● **TASK PROMPT**:
The output must match the entries below exactly.

◆ ◆ ◆

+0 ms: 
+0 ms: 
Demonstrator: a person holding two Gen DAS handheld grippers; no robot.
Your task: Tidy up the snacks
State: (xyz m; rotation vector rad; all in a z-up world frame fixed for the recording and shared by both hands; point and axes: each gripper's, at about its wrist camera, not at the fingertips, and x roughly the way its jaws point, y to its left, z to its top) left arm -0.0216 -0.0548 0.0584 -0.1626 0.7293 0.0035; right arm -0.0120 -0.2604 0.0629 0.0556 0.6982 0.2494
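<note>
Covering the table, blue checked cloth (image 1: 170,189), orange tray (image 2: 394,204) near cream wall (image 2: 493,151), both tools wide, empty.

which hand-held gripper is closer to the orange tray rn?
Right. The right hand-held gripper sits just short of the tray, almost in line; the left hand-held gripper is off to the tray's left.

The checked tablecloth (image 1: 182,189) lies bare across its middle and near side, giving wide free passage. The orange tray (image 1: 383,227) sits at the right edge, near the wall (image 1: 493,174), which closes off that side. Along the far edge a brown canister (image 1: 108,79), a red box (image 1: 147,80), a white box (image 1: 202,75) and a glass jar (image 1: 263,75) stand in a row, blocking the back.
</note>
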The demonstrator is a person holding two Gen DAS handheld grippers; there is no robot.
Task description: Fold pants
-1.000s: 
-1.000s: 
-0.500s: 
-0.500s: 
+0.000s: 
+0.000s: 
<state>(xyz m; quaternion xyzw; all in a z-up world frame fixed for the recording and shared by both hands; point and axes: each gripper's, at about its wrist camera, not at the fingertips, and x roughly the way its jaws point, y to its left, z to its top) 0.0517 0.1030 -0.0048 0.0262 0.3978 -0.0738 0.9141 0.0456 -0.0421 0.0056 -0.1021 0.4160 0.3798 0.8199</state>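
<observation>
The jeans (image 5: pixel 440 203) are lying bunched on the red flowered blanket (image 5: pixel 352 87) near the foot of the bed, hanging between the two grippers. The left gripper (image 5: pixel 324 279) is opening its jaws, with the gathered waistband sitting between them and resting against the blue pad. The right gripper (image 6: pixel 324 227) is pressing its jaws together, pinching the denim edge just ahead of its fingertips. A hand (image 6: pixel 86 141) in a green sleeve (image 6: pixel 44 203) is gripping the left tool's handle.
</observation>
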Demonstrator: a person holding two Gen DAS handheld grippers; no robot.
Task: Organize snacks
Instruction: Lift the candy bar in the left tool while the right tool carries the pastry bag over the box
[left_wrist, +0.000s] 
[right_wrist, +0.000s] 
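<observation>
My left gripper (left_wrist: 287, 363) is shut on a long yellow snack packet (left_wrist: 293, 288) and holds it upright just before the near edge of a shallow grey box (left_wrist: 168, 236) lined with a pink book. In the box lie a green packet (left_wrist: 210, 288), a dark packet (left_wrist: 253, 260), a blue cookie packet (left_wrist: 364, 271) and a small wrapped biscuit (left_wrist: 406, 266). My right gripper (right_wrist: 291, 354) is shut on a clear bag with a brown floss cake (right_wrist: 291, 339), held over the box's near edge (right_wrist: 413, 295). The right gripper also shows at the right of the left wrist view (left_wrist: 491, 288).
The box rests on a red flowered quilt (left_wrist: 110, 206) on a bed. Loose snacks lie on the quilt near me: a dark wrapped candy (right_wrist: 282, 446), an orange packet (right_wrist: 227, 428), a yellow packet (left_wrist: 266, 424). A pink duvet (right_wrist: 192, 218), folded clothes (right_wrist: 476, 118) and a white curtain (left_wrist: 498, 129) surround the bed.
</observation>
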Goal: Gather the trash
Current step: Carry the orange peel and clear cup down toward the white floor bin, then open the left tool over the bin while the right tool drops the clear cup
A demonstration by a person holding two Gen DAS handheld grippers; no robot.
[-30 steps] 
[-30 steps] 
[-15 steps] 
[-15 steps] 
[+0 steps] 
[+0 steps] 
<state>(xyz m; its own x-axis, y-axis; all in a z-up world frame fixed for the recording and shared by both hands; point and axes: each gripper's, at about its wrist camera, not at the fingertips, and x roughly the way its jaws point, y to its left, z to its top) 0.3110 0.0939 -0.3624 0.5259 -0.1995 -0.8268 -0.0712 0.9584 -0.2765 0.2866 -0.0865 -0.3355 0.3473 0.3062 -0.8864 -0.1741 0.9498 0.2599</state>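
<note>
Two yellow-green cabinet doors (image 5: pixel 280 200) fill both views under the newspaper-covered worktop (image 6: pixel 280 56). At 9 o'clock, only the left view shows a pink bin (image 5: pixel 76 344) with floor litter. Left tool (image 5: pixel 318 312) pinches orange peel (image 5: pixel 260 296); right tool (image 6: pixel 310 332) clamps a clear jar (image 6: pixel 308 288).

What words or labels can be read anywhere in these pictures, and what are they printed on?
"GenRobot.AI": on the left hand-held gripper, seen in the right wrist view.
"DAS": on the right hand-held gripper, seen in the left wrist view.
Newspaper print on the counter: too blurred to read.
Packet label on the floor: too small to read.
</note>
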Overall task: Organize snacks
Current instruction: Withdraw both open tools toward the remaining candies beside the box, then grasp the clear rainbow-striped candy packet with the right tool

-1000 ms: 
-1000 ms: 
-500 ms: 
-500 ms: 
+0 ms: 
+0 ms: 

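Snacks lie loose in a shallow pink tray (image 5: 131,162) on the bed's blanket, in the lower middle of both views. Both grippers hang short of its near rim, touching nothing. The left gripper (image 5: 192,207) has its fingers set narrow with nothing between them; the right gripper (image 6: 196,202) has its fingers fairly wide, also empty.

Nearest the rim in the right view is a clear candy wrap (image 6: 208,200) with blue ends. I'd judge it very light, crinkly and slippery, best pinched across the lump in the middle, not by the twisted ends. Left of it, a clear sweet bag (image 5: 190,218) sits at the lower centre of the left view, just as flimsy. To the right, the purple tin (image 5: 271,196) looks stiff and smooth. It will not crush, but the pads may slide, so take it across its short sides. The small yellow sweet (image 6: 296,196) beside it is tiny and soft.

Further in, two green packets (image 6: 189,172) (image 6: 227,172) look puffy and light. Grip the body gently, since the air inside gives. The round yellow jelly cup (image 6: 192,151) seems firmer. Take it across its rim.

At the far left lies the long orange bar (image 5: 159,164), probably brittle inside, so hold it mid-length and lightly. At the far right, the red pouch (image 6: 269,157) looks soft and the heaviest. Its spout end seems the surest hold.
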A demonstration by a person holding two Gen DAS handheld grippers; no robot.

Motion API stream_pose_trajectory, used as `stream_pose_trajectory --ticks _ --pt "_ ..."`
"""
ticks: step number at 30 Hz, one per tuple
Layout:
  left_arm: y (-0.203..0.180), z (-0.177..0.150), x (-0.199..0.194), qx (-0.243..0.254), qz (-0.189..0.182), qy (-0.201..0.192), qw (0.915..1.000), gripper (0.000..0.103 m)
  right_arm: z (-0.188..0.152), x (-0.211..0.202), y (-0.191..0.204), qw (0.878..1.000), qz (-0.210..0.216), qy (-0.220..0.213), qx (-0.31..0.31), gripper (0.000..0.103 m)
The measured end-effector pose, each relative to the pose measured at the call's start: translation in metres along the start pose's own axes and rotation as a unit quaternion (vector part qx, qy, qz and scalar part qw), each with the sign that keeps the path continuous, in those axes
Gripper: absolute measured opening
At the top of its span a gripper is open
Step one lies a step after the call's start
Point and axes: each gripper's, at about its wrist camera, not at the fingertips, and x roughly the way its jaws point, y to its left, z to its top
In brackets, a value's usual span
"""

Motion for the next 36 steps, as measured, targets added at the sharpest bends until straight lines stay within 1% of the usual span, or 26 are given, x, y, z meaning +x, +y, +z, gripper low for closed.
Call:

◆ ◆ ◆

● **OUTPUT BELOW**:
+0 ms: 
+0 ms: 
Demonstrator: a person holding two Gen DAS handheld grippers; no robot.
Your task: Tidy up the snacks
State: (xyz m; rotation vector rad; all in a z-up world frame fixed for the recording and shared by both hands; point and axes: each gripper's, at about its wrist camera, not at the fingertips, and x roughly the way its jaws point, y to its left, z to its top) left arm -0.0216 -0.0548 0.0584 -0.1626 0.7293 0.0035; right arm -0.0120 -0.2604 0.0629 0.0556 0.6982 0.2494
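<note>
Covering the table, blue checked cloth (image 1: 170,189), orange tray (image 2: 394,204) near cream wall (image 2: 493,151), both tools wide, empty.

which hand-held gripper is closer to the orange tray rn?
Right. The right hand-held gripper sits just short of the tray, almost in line; the left hand-held gripper is off to the tray's left.

The checked tablecloth (image 1: 182,189) lies bare across its middle and near side, giving wide free passage. The orange tray (image 1: 383,227) sits at the right edge, near the wall (image 1: 493,174), which closes off that side. Along the far edge a brown canister (image 1: 108,79), a red box (image 1: 147,80), a white box (image 1: 202,75) and a glass jar (image 1: 263,75) stand in a row, blocking the back.
</note>
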The demonstrator is a person holding two Gen DAS handheld grippers; there is no robot.
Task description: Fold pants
-1.000s: 
-1.000s: 
-0.500s: 
-0.500s: 
+0.000s: 
+0.000s: 
<state>(xyz m; quaternion xyzw; all in a z-up world frame fixed for the recording and shared by both hands; point and axes: each gripper's, at about its wrist camera, not at the fingertips, and x roughly the way its jaws point, y to its left, z to its top) 0.0517 0.1030 -0.0048 0.0262 0.3978 -0.0738 0.9141 0.0456 -0.0421 0.0056 -0.1021 0.4160 0.3798 0.8199</state>
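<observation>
The jeans (image 5: pixel 440 203) are lying bunched on the red flowered blanket (image 5: pixel 352 87) near the foot of the bed, hanging between the two grippers. The left gripper (image 5: pixel 324 279) is opening its jaws, with the gathered waistband sitting between them and resting against the blue pad. The right gripper (image 6: pixel 324 227) is pressing its jaws together, pinching the denim edge just ahead of its fingertips. A hand (image 6: pixel 86 141) in a green sleeve (image 6: pixel 44 203) is gripping the left tool's handle.
</observation>
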Demonstrator: a person holding two Gen DAS handheld grippers; no robot.
Task: Organize snacks
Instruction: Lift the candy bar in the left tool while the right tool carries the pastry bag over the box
[left_wrist, +0.000s] 
[right_wrist, +0.000s] 
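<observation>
My left gripper (left_wrist: 287, 363) is shut on a long yellow snack packet (left_wrist: 293, 288) and holds it upright just before the near edge of a shallow grey box (left_wrist: 168, 236) lined with a pink book. In the box lie a green packet (left_wrist: 210, 288), a dark packet (left_wrist: 253, 260), a blue cookie packet (left_wrist: 364, 271) and a small wrapped biscuit (left_wrist: 406, 266). My right gripper (right_wrist: 291, 354) is shut on a clear bag with a brown floss cake (right_wrist: 291, 339), held over the box's near edge (right_wrist: 413, 295). The right gripper also shows at the right of the left wrist view (left_wrist: 491, 288).
The box rests on a red flowered quilt (left_wrist: 110, 206) on a bed. Loose snacks lie on the quilt near me: a dark wrapped candy (right_wrist: 282, 446), an orange packet (right_wrist: 227, 428), a yellow packet (left_wrist: 266, 424). A pink duvet (right_wrist: 192, 218), folded clothes (right_wrist: 476, 118) and a white curtain (left_wrist: 498, 129) surround the bed.
</observation>
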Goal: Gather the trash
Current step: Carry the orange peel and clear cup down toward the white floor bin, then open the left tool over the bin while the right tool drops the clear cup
A demonstration by a person holding two Gen DAS handheld grippers; no robot.
[-30 steps] 
[-30 steps] 
[-15 steps] 
[-15 steps] 
[+0 steps] 
[+0 steps] 
<state>(xyz m; its own x-axis, y-axis; all in a z-up world frame fixed for the recording and shared by both hands; point and axes: each gripper's, at about its wrist camera, not at the fingertips, and x roughly the way its jaws point, y to its left, z to its top) 0.3110 0.0939 -0.3624 0.5259 -0.1995 -0.8268 -0.0712 0.9584 -0.2765 0.2866 -0.0865 -0.3355 0.3473 0.3062 -0.8864 -0.1741 0.9498 0.2599</state>
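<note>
Two yellow-green cabinet doors (image 5: pixel 280 200) fill both views under the newspaper-covered worktop (image 6: pixel 280 56). At 9 o'clock, only the left view shows a pink bin (image 5: pixel 76 344) with floor litter. Left tool (image 5: pixel 318 312) pinches orange peel (image 5: pixel 260 296); right tool (image 6: pixel 310 332) clamps a clear jar (image 6: pixel 308 288).

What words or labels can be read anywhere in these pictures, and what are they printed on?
"GenRobot.AI": on the left hand-held gripper, seen in the right wrist view.
"DAS": on the right hand-held gripper, seen in the left wrist view.
Newspaper print on the counter: too blurred to read.
Packet label on the floor: too small to read.
</note>
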Overall task: Organize snacks
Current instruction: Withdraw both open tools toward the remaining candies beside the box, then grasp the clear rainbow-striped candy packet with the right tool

-1000 ms: 
-1000 ms: 
-500 ms: 
-500 ms: 
+0 ms: 
+0 ms: 

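Snacks lie loose in a shallow pink tray (image 5: 131,162) on the bed's blanket, in the lower middle of both views. Both grippers hang short of its near rim, touching nothing. The left gripper (image 5: 192,207) has its fingers set narrow with nothing between them; the right gripper (image 6: 196,202) has its fingers fairly wide, also empty.

Nearest the rim in the right view is a clear candy wrap (image 6: 208,200) with blue ends. I'd judge it very light, crinkly and slippery, best pinched across the lump in the middle, not by the twisted ends. Left of it, a clear sweet bag (image 5: 190,218) sits at the lower centre of the left view, just as flimsy. To the right, the purple tin (image 5: 271,196) looks stiff and smooth. It will not crush, but the pads may slide, so take it across its short sides. The small yellow sweet (image 6: 296,196) beside it is tiny and soft.

Further in, two green packets (image 6: 189,172) (image 6: 227,172) look puffy and light. Grip the body gently, since the air inside gives. The round yellow jelly cup (image 6: 192,151) seems firmer. Take it across its rim.

At the far left lies the long orange bar (image 5: 159,164), probably brittle inside, so hold it mid-length and lightly. At the far right, the red pouch (image 6: 269,157) looks soft and the heaviest. Its spout end seems the surest hold.
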A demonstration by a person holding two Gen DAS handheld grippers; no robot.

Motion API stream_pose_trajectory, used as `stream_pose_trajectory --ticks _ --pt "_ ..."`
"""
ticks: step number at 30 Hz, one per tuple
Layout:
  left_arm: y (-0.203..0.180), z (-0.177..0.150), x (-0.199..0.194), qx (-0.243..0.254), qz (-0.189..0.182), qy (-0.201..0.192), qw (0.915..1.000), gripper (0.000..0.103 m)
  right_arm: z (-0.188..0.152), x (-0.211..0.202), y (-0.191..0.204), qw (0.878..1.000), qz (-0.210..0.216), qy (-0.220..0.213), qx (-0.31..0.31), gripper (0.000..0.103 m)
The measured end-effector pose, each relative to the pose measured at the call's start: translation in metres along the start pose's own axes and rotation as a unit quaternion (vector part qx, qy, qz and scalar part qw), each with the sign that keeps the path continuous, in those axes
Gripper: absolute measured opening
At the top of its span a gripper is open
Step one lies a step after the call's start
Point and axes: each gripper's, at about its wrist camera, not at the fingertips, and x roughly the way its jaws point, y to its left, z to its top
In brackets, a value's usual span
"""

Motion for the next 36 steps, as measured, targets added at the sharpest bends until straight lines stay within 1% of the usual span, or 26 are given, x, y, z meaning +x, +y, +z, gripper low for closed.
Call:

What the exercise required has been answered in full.